It’s been a wild ride for rock goddess Suki Waterhouse.
The shaggy-haired model-turned-actor-singer has spent more than two years portraying a tenacious keyboardist for the hit Prime video series “Daisy Jones & the Six” — dropping the final two episodes about a fictional band from the ’70s this Friday — while pursuing her very real music career.
A few months before the show premiered atop the TV and music charts, Waterhouse headlined a 22-night tour, including a sold-out show at New York’s Webster Hall. Bathed in a lilac light and wearing Saint Laurent spandex pants with a sheer turtleneck top, she sang poignant tracks from her debut album, “I Can’t Let Go of Her,” in front of an adoring audience who knew the words.
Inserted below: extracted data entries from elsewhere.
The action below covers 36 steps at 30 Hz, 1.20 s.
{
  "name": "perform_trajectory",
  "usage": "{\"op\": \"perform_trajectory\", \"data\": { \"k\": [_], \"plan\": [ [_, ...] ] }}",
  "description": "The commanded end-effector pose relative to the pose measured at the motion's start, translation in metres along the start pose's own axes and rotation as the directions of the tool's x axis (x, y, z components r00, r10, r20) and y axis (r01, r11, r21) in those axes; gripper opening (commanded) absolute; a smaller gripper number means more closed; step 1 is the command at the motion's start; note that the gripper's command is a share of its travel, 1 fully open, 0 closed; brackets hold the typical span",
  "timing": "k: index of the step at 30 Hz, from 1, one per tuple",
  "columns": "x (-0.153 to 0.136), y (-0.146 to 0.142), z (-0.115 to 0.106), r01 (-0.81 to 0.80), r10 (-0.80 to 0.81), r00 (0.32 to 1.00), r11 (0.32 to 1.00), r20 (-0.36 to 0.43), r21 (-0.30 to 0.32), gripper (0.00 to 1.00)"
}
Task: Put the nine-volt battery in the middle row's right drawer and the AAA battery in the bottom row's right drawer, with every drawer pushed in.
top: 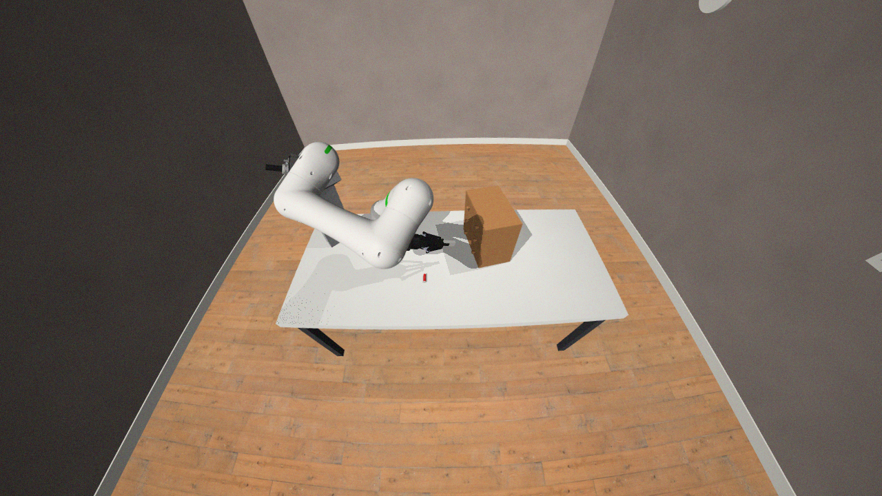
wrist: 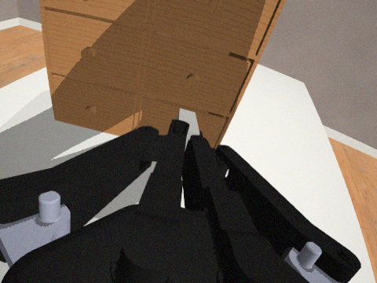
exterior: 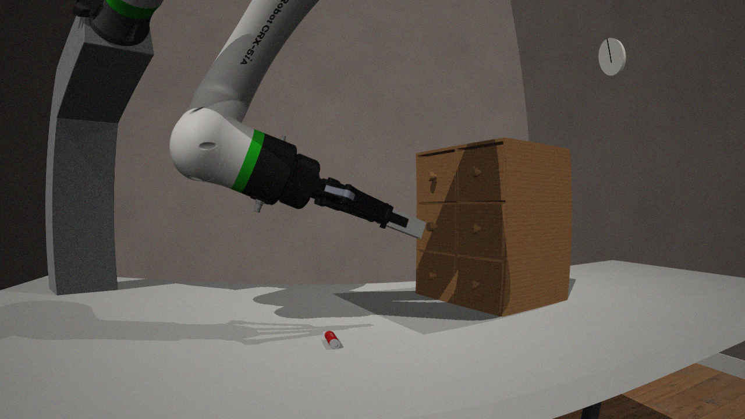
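The small brown chest (exterior: 489,224) stands on the white table, with two columns and three rows of drawers, all looking pushed in. It also shows in the top view (top: 491,224) and in the wrist view (wrist: 157,47). My gripper (exterior: 417,227) is shut and empty. Its tips are at the front of the chest, by the knob of the middle row's left drawer (exterior: 437,227). The middle row's right drawer (exterior: 479,229) and the bottom row's right drawer (exterior: 476,284) are shut. A small red cylinder, which looks like the AAA battery (exterior: 332,338), lies on the table in front of the chest, apart from the gripper. I see no nine-volt battery.
The arm's grey pedestal (exterior: 83,171) stands at the table's back left. The arm's elbow (top: 382,240) hangs over the table left of the chest. The table's front edge is near the red battery (top: 424,277).
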State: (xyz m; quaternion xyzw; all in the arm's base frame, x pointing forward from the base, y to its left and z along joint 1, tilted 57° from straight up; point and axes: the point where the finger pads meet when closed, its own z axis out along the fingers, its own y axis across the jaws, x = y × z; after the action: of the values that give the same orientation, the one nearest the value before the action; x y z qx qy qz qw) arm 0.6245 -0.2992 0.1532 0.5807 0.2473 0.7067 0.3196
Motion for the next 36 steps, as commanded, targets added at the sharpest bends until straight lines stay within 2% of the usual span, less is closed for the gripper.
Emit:
{"op": "perform_trajectory", "data": {
  "k": [1,3,6,7,9,10,11,13,15,16,17,18,19,20,21,22,23,24,26,27,28,30,31,33,34,35,36],
  "plan": [
    [0.003,-0.013,0.005,-0.032,0.031,0.999,0.999,0.007,0.041,0.00],
    [0.008,-0.033,0.011,-0.077,0.075,0.997,0.992,0.021,0.103,0.00],
    [0.019,-0.079,0.020,-0.177,0.162,0.984,0.954,0.079,0.240,0.00],
    [0.019,-0.079,0.020,-0.177,0.162,0.984,0.954,0.079,0.240,0.00],
    [0.028,-0.120,0.021,-0.256,0.214,0.965,0.902,0.154,0.348,0.00],
    [0.028,-0.120,0.021,-0.256,0.214,0.965,0.902,0.154,0.348,0.00],
    [0.033,-0.141,0.018,-0.297,0.232,0.951,0.867,0.204,0.400,0.00],
    [0.033,-0.141,0.018,-0.297,0.232,0.951,0.867,0.204,0.400,0.00],
    [0.040,-0.183,0.006,-0.377,0.237,0.916,0.787,0.324,0.489,0.00],
    [0.040,-0.183,0.006,-0.377,0.237,0.916,0.787,0.324,0.489,0.00],
    [0.042,-0.202,-0.003,-0.414,0.223,0.893,0.746,0.391,0.522,0.00],
    [0.042,-0.202,-0.003,-0.414,0.223,0.893,0.746,0.391,0.522,0.00],
    [0.043,-0.219,-0.015,-0.448,0.196,0.867,0.710,0.458,0.544,0.00],
    [0.043,-0.219,-0.015,-0.449,0.196,0.866,0.709,0.459,0.544,0.00],
    [0.042,-0.232,-0.028,-0.477,0.160,0.837,0.681,0.523,0.555,0.00],
    [0.042,-0.232,-0.028,-0.480,0.158,0.835,0.678,0.527,0.556,0.00],
    [0.040,-0.242,-0.043,-0.502,0.116,0.803,0.661,0.585,0.558,0.00],
    [0.040,-0.242,-0.043,-0.505,0.112,0.799,0.658,0.591,0.559,0.00],
    [0.032,-0.247,-0.072,-0.520,0.035,0.740,0.663,0.672,0.538,0.00],
    [0.032,-0.247,-0.072,-0.532,0.014,0.719,0.654,0.695,0.538,0.00],
    [0.027,-0.243,-0.085,-0.526,-0.015,0.694,0.672,0.720,0.521,0.00],
    [0.027,-0.243,-0.085,-0.526,-0.015,0.694,0.672,0.720,0.521,0.00],
    [0.022,-0.234,-0.097,-0.528,-0.083,0.618,0.692,0.782,0.491,0.00],
    [0.014,-0.206,-0.116,-0.491,-0.108,0.576,0.747,0.810,0.449,0.00],
    [0.014,-0.206,-0.116,-0.489,-0.125,0.550,0.754,0.826,0.440,0.00],
    [0.012,-0.187,-0.122,-0.465,-0.131,0.530,0.781,0.838,0.416,0.00],
    [0.012,-0.187,-0.122,-0.458,-0.146,0.503,0.791,0.852,0.406,0.00]
  ]
}}
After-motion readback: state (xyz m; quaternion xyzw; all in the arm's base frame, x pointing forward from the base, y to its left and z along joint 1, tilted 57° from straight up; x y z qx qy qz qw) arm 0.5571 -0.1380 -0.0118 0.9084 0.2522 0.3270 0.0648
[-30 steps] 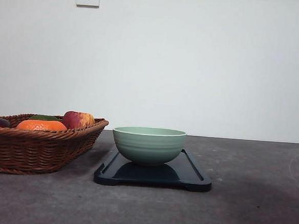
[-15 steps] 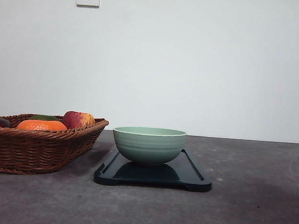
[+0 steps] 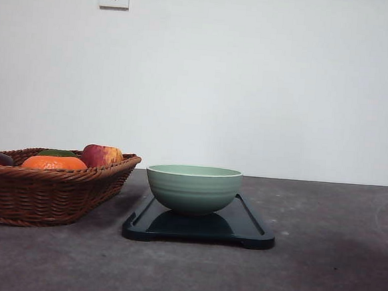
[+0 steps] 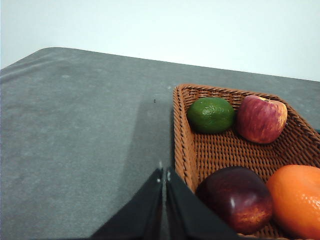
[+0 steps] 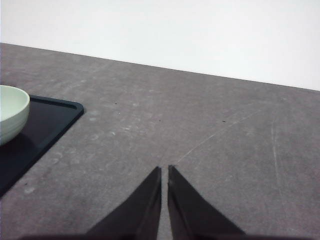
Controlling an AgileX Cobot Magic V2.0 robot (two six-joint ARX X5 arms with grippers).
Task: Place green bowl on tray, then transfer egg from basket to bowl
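Nothing moved since earlier frames. Green bowl (image 3: 193,188) sits on tray (image 3: 250,224) just beside basket (image 3: 51,194), so step one done. Egg transfer left; can't pick out egg. Left pincer (image 4: 163,176) and right pincer (image 5: 164,171) both closed, empty.

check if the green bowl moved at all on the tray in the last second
No. In the front view the green bowl sits at the same spot on the tray as a second ago, its left edge equally far from the basket rim.
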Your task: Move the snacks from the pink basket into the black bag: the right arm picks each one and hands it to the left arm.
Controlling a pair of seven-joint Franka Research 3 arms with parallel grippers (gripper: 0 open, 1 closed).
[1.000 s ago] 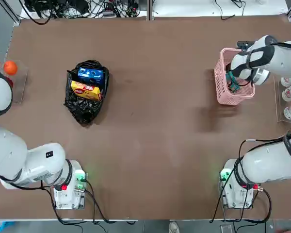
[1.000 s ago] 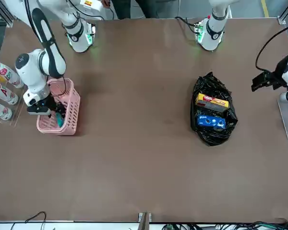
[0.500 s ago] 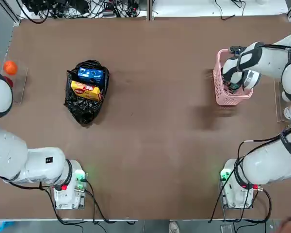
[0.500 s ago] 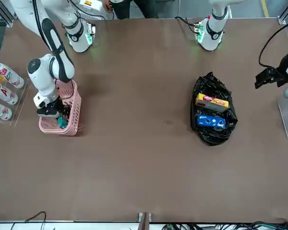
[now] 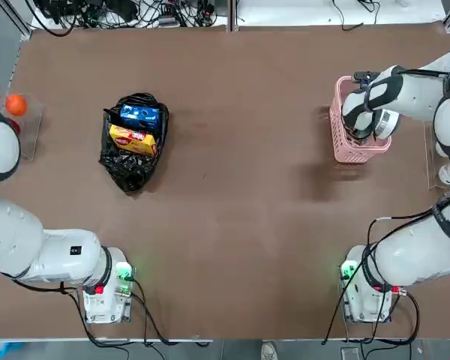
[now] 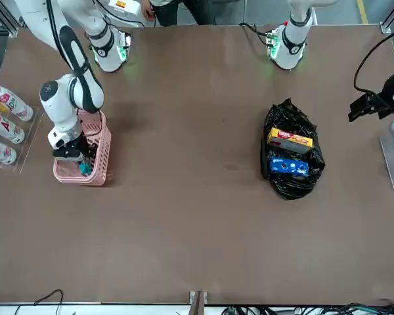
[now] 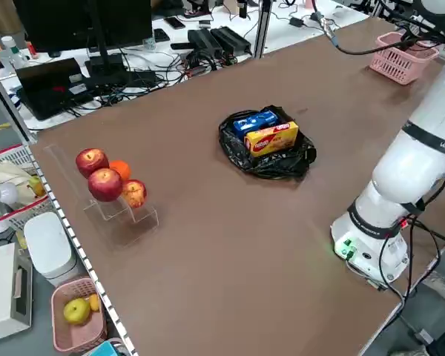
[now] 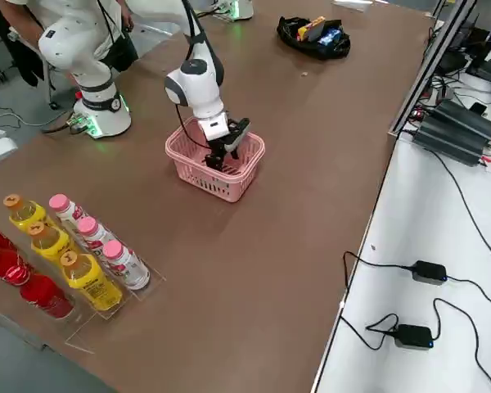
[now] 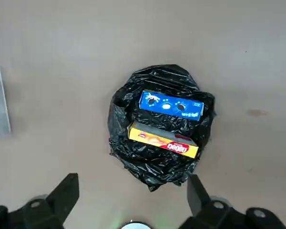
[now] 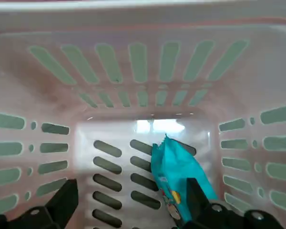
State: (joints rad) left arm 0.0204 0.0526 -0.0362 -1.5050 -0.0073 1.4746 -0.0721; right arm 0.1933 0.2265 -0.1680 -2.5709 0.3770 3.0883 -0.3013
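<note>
Table (image 5: pixel 240 195): you see one wide brown top; take the pink basket as your landmark for everything below.
Right arm (image 5: pixel 412 79): it bends over the pink basket and covers most of the inside from overhead, so you cannot see the basket floor in the top view.
Left arm (image 5: pixel 30 251): its base sits far across the table from the pink basket; most of the arm is cut off at the picture's edge in the top view.
Pink basket (image 5: pixel 345 139): it stands near the table's right edge, just beside the bottle rack.
Black bag (image 5: pixel 131 142): well apart from the pink basket, across the table, mouth open upward.
Bottle rack (image 8: pixel 74 262): clear holder with yellow, red and white bottles, on the side of the pink basket away from the bag.
Fruit (image 7: pixel 104 178): red and orange pieces on a clear stand, beyond the bag from the pink basket.
Right gripper (image 10: pixel 128 205): fingers spread apart, lowered inside the pink basket, clamped on nothing you can see.
Left gripper (image 9: pixel 131 200): fingers spread apart, held high over the black bag, far from the pink basket, empty.
Blue snack (image 9: pixel 170 105): lies in the bag.
Yellow snack (image 9: pixel 163 141): touches the blue one in the bag.
Teal snack (image 10: pixel 178 176): the only packet in the pink basket, leaning against a wall; its lower end is hidden behind a right finger.
</note>
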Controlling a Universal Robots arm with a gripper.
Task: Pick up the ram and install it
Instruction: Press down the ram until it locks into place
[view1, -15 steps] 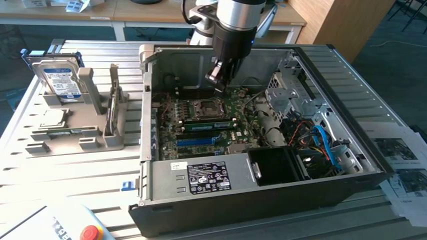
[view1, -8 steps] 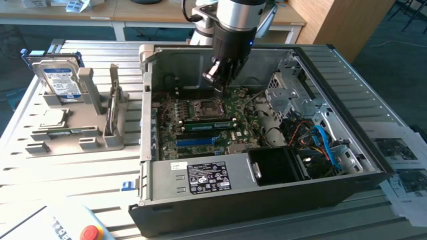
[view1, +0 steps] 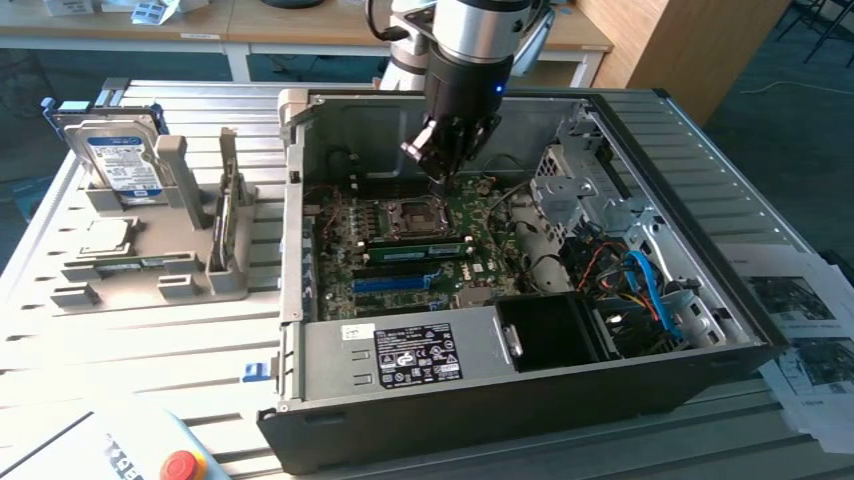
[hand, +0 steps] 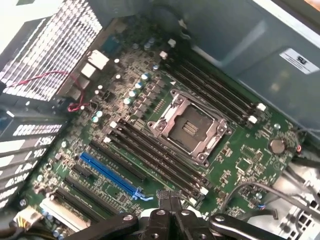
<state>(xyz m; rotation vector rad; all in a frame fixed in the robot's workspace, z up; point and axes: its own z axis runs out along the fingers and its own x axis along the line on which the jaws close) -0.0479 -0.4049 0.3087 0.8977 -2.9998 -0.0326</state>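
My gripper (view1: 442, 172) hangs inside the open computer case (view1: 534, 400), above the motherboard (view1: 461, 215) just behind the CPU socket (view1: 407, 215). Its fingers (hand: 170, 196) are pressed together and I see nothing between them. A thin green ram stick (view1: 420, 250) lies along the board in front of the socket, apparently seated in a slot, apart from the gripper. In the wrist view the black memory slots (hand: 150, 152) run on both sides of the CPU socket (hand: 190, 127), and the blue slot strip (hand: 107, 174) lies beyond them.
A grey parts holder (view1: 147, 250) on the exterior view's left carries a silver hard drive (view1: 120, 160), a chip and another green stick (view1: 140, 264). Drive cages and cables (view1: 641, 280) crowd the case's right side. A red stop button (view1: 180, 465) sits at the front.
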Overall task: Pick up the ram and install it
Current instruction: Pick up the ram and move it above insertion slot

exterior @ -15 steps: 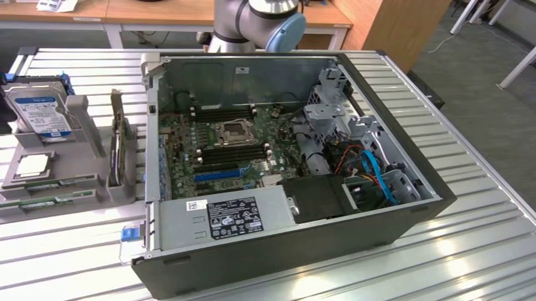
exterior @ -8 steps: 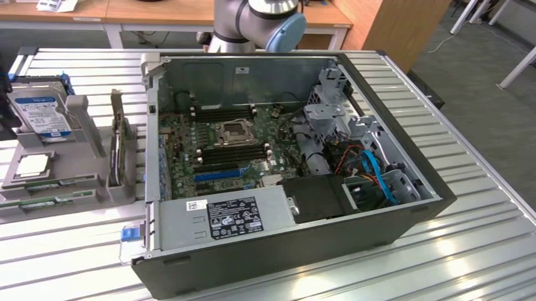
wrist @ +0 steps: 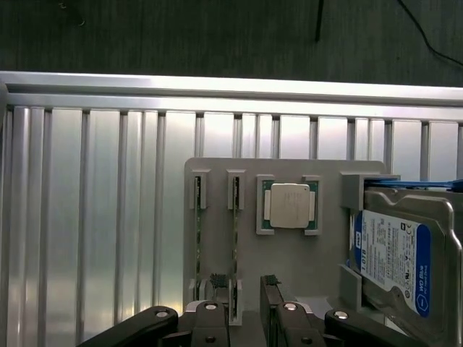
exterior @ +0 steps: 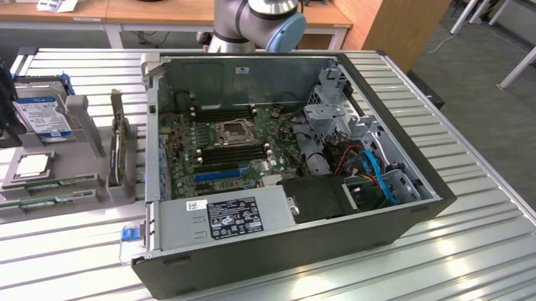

“It was one of the greatest nights of my life,” the glamorous, 31-year-old told Alexa. “It’s only been a year since I’ve been on stage, and the rooms have grown from 100 people to almost 2,000 people so quickly. I was kind of amazed.”
Waterhouse was on a tightly scheduled promotional tour for the Daisy Jones song, the week of the Alexa cover shoot, showing up around town in glam retro outfits. For a photo shoot at the Empire State Building with the cast, she looked like she stepped out of a time machine in Philosophy di Lorenzo Serafini denim pants, an Adrienne Landau faux fur coat, flower necklace and giant sunglasses.

In similarly graceful outfits, Waterhouse played big concerts for her role in “Daisy Jones,” the adaptation of Taylor Jenkins Reed’s bestselling novel of the same name. The book is partly inspired by the epic love story between Stevie Nicks, Fleetwood Mac, and Lindsey Buckingham. In the series, Riley Keough (Elvis Presley’s granddaughter) and Sam Claflin play lead singers grappling with jealousy, addiction, and a damaged childhood. Waterhouse’s character, Karen Sirko, was loosely based on the supergroup’s English keyboardist and vocalist, the late Christine McPhee.
To prepare for her part, Waterhouse was scheduled to take three months of intensive piano lessons. But with stops and starts related to COVID-19, that period spilled over into a year and a half of lessons and rehearsals for three hours a day at Sound City, the legendary Los Angeles recording studio.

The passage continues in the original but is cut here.